*ACTIVITY*:
The lines to repeat are those below from the one containing "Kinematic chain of" down to the one containing "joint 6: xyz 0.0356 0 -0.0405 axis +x", both included; reproduce them exactly and nothing else.

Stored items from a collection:
--------

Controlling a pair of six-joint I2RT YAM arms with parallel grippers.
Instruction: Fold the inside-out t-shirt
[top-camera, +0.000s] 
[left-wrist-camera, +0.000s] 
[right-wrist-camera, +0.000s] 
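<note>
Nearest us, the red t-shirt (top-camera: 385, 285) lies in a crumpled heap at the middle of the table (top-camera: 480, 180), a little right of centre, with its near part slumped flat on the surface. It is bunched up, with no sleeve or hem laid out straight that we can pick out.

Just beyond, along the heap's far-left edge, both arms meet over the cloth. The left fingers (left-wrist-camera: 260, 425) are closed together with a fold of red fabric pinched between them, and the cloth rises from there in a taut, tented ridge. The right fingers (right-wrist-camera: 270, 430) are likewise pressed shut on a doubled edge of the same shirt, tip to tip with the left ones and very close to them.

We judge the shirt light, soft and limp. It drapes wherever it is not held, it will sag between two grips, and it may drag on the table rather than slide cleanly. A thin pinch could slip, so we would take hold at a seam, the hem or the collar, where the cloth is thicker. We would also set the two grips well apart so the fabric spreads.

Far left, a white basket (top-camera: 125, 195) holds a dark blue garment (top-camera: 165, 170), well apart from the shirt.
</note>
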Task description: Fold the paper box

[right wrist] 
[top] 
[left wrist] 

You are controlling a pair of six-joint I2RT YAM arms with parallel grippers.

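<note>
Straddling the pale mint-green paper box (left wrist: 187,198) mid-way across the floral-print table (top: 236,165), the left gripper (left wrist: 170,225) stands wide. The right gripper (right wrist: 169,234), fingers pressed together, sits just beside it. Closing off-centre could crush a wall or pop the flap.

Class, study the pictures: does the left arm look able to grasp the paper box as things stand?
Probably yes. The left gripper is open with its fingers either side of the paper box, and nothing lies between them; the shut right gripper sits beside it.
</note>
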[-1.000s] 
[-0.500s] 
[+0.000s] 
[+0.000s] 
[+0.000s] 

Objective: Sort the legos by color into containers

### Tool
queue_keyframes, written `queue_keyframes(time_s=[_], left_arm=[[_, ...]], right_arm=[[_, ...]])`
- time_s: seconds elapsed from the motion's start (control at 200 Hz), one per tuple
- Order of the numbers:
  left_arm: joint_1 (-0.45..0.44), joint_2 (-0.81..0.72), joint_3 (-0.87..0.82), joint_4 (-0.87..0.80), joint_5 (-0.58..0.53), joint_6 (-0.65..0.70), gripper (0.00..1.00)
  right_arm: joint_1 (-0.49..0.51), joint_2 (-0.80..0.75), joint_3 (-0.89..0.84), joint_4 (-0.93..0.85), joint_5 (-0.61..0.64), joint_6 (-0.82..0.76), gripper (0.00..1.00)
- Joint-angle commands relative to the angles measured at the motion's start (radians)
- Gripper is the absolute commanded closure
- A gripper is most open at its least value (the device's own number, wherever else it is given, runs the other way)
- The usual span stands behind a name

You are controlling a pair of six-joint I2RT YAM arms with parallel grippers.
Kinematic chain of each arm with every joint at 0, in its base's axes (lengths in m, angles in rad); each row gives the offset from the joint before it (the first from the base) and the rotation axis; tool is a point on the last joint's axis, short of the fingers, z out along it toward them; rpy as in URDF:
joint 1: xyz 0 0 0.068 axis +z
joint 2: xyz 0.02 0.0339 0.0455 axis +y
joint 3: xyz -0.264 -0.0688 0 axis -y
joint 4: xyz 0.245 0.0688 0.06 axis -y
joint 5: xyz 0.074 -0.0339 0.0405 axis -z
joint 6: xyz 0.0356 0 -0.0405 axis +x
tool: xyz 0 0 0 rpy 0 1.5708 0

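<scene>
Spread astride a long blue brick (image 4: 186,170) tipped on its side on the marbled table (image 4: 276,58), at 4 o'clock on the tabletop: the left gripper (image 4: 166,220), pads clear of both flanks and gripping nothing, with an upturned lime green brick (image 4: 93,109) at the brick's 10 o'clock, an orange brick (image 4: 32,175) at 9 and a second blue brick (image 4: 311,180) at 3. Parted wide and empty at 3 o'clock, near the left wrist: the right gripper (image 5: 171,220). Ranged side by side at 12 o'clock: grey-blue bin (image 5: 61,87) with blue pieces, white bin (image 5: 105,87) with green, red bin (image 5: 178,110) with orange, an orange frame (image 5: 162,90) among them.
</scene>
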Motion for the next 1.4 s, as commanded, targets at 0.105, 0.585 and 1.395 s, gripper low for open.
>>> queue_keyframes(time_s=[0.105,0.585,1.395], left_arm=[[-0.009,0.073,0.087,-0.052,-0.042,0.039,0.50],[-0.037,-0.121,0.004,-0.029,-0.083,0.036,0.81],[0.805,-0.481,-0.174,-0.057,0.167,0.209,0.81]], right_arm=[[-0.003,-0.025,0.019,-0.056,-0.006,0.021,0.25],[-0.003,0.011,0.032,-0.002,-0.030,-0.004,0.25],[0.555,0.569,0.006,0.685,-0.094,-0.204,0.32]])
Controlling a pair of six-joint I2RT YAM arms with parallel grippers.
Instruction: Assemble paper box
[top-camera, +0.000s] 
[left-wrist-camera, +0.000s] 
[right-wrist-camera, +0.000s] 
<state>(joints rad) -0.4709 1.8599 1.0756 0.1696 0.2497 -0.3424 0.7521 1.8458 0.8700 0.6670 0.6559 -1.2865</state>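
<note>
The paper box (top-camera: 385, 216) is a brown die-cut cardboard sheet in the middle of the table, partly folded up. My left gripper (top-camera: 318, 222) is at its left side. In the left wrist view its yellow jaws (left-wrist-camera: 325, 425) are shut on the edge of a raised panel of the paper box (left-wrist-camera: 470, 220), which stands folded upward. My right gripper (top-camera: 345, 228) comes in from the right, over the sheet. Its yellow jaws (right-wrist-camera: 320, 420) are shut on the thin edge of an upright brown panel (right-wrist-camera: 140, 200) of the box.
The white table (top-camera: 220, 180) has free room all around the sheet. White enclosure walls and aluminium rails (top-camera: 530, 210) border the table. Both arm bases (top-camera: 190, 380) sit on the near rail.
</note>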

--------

*WRITTEN RESPONSE*:
Kinematic chain of each arm with every joint at 0, in its base's axes (lengths in m, angles in rad); each row gives the offset from the joint before it (the first from the base) and the rotation axis; tool is a point on the last joint's axis, short of the fingers, z out along it toward them; rpy as in URDF:
joint 1: xyz 0 0 0.068 axis +z
joint 2: xyz 0.02 0.0339 0.0455 axis +y
joint 3: xyz -0.264 -0.0688 0 axis -y
joint 4: xyz 0.245 0.0688 0.06 axis -y
joint 5: xyz 0.074 -0.0339 0.0405 axis -z
joint 6: xyz 0.0356 0 -0.0405 axis +x

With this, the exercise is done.